Did you know that guys wear glitter and rhinestones on their shirts now? I was unaware of this fad.

Did you know that approximately 95% of guys in Belltown wear newsboy caps and approximately 100% wear tasteful long black jackets?

And the number of girls I saw last night in 4-inch spiky heels looking as though their ankles were about to give out exceeded the number of girls in said heels I’ve perhaps ever seen in my entire life. They look like pterodactyls! It is terrifying! And they travel in herds!

I felt like such a country bumpkin, trotting along to keep up with my brother as I exclaimed,

WOW, THAT TOWER IS HUGE! CAN YOU IMAGINE LIVING IN IT!?

and,

GOD, LOOK AT ALL THE PEOPLE! OOH, WHAT’S THIS NIGHTCLUB ALL ABOUT?!

It’s like I’d lived in a box for the last 22 years, Jesus Christ. My poor brother.

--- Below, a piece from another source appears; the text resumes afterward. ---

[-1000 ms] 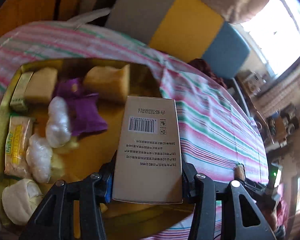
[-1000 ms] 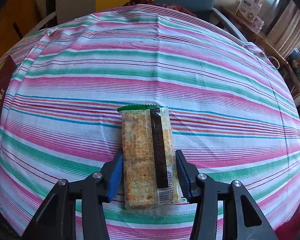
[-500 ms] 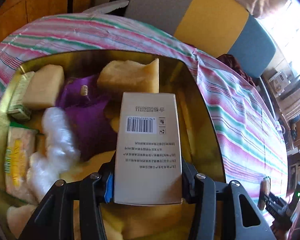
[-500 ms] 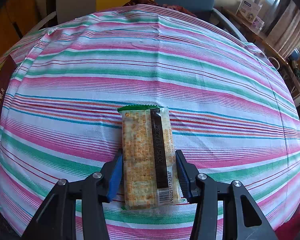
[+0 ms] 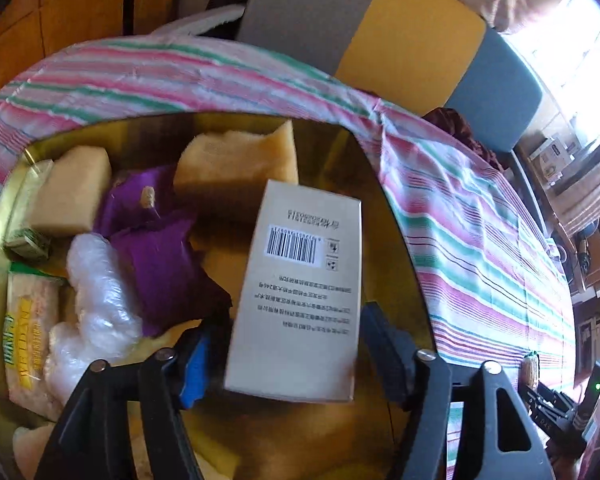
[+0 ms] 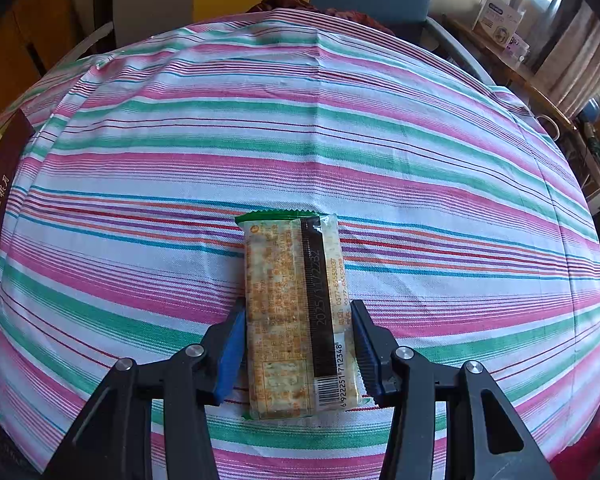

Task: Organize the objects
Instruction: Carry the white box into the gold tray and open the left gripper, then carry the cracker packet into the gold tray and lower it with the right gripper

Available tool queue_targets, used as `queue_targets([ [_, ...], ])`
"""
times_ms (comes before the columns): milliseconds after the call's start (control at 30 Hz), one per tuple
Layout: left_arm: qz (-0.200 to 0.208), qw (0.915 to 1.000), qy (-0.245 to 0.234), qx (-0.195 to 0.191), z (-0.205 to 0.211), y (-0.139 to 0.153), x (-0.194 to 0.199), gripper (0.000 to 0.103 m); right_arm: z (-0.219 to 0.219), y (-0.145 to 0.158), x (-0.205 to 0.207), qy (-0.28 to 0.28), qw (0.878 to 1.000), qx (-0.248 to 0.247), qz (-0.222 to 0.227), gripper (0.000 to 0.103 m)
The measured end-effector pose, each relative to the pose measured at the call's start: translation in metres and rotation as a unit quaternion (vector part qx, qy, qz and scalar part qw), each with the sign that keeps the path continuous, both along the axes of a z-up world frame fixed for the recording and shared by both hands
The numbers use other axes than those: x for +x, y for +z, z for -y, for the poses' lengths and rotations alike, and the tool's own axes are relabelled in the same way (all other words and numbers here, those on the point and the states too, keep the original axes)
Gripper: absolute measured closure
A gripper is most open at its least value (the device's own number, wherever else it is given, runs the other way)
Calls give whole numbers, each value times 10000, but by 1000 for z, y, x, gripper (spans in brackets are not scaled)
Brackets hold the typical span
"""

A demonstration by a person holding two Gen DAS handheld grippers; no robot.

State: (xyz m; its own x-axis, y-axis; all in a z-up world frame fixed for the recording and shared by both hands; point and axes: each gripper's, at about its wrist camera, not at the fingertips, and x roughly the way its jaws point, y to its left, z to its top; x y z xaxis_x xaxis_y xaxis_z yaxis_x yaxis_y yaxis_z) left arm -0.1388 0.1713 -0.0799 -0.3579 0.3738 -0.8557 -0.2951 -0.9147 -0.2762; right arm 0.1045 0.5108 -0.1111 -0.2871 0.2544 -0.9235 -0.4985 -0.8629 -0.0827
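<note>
- My left gripper [image 5: 284, 356] has just been opening: its jaws now stand spread, with a gap on each side of the box [image 5: 300, 292] that lies between them, so no pad presses on it.
- The box sits tilted over the gold tin [image 5: 396, 240], barcode face up. Its long axis runs away from me along the fingers, and its far end leans toward the sponge block [image 5: 240, 156].
- From how it lies, I judge the box is being dropped into the tin. The next move for that hand would be a straight pull back along the box's long axis, so neither pad catches its sides.
- My right gripper [image 6: 300, 348] pinches the cracker pack [image 6: 296, 312] near its barcode end, both pads against the pack's long sides.
- The pack's long axis also points straight away from me, and it lies low over the striped cloth [image 6: 300, 140]. I cannot tell whether it rests there or is just lifted.
- Only the left view shows the tin's contents: a purple pouch [image 5: 160, 256], bubble wrap [image 5: 96, 292] and another cracker pack at the left wall.
- Only the right view shows the pack in hand. There the tin is out of view, and only a dark red edge shows at far left.
</note>
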Motion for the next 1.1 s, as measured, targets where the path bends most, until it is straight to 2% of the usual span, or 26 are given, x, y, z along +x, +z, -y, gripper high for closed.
queue_targets([
  [200, -609, 9981, -13, -117, 9, 24, 23, 32, 2, 1, 0, 24, 10000, 48, 11, 54],
  [400, -1318, 9904, 49, -412, 35, 50, 65, 32, 3, 3, -2, 71, 9999, 151, 38, 55],
  [567, -1688, 9840, 135, -546, 57, 64, 89, 32, 3, 2, -2, 55, 9998, 172, 55, 55],
  [867, -1722, 9832, 310, -513, 87, 66, 108, 32, 23, 8, -9, 274, 9996, 5, -50, 56],
  [967, -1686, 9836, 378, -513, 95, 63, 108, 32, 42, 19, -18, 438, 9981, -224, -376, 56],
  [1100, -1666, 9836, 452, -524, 104, 60, 109, 32, 80, 41, -40, 920, 9916, -390, -821, 56],
])
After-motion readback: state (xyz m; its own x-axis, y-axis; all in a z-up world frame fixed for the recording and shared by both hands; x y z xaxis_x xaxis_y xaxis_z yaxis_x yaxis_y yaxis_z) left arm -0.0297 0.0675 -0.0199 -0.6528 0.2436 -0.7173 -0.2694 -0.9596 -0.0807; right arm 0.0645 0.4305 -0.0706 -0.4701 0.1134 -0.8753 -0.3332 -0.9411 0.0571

Luckily he didn’t have to endure too much of that since the walk from the car was short and soon we were sitting in Belltown Pub and I was excitedly asking the man sitting across from me about tipping etiquette and sharing horror stories of the service industry (he was a friend of my brother who works in a coffee shop downtown). I was delighted to describe in detail the goings on of my restaurant and commiserate with a fellow food service slave… so much that I think I talked every person’s ear off. Yikes.

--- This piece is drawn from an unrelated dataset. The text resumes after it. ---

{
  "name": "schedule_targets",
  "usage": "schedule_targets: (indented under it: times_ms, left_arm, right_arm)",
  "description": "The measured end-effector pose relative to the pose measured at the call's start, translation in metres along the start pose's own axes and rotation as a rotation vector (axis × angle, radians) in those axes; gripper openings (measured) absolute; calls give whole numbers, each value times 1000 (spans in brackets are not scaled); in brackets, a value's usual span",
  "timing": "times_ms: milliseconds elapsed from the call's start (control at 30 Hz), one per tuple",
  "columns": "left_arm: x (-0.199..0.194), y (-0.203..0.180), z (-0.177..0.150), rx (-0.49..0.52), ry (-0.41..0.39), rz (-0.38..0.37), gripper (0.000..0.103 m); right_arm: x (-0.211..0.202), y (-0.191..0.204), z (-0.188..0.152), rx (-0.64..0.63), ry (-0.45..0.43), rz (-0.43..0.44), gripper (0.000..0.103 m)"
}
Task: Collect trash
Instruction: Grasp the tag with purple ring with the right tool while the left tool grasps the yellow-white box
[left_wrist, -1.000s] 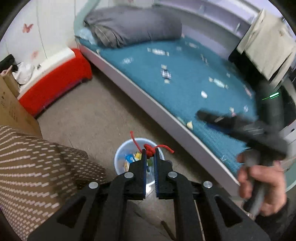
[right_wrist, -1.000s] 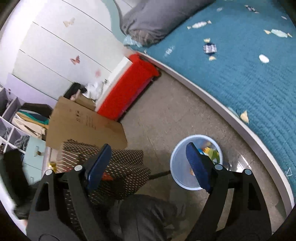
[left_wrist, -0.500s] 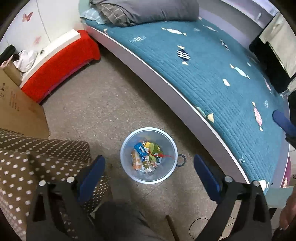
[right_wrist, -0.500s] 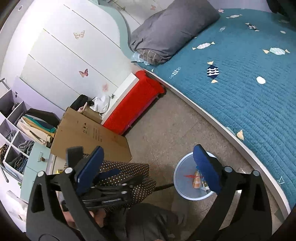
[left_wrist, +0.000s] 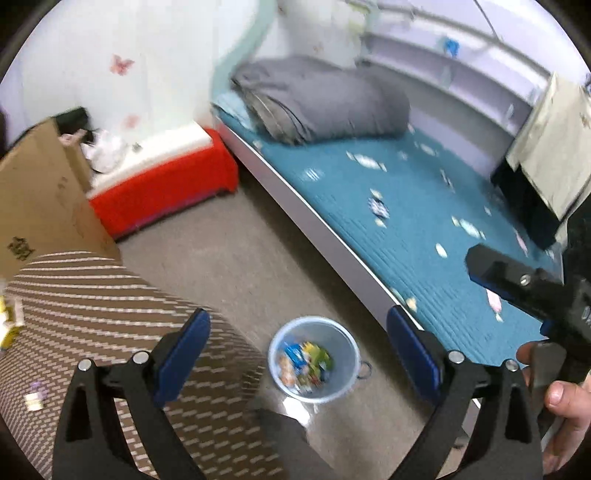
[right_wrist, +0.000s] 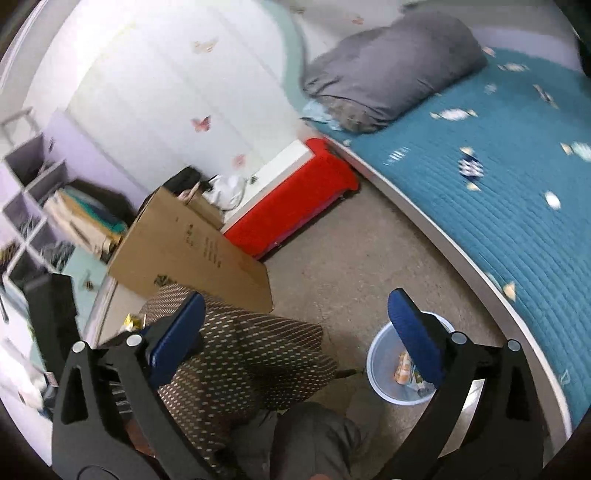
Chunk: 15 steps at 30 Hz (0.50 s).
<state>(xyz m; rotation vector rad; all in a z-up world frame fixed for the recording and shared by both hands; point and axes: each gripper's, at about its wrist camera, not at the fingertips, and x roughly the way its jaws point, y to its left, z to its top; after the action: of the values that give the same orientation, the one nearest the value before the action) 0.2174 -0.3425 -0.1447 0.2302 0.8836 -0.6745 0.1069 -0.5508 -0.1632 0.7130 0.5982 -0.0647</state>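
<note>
- Bed: teal cover, ahead and to the right of both grippers; small wrappers lie scattered on it.
- Patterned cloth surface: under the left side of each gripper.
- Left gripper: jaws spread wide, released, nothing between them.
- Right gripper: jaws spread wide, released, nothing held.
- Trash bin: on the floor beside the bed, below the left gripper between its fingers; behind the right gripper's right finger. Colourful wrappers lie inside.

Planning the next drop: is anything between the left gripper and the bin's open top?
Nothing visible. The left gripper is open and empty, and the bin on the floor below shows its whole mouth uncovered, wrappers inside.
</note>
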Motion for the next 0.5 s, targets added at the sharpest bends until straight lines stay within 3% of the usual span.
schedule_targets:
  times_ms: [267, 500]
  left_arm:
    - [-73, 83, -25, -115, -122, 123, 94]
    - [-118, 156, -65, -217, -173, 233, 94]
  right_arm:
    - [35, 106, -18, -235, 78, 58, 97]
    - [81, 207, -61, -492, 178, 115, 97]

In the birthday spirit we ordered a buttload of appetizers: French fries with tarter-esque and Sriracha-esque dipping sauces, smoked salmon tacos, mac and cheese gratin, and crab cakes. Over our food we rapidly discussed some finer details of food, such as what differentiates a graham cracker from being a graham cookie (I firmly stood my ground that a cracker can be soft and sweet, while others argued otherwise) and, what’s up with those weirdly flavored chips that the rest of the world eats? Ketchup chips? Shrimp chips? And how do you feel about chips dipped in sour cream? Isn’t that sort of a stoner thing, or can non-smokers enjoy it as well? These are serious questions that must be considered. On the topic of weird food combinations, Matt brought up green apple and bacon, which gave me some good ideas… yes, good ideas are indeed festering in this little brain of mine and I’m thinking of a panini. A panini with bacon, green apple, gorgonzola aioli, onion, and mozzerella. Not tonight, since my fridge is stocked to the brim with leftovers of homemade chicken noodle soup, eggplant parmesan pasta, and some prawn Pad Thai that my dad treated me to today. Maybe tomorrow… if the Copper Hog’s industry night doesn’t snatch me away from another home-cooked meal, anyway.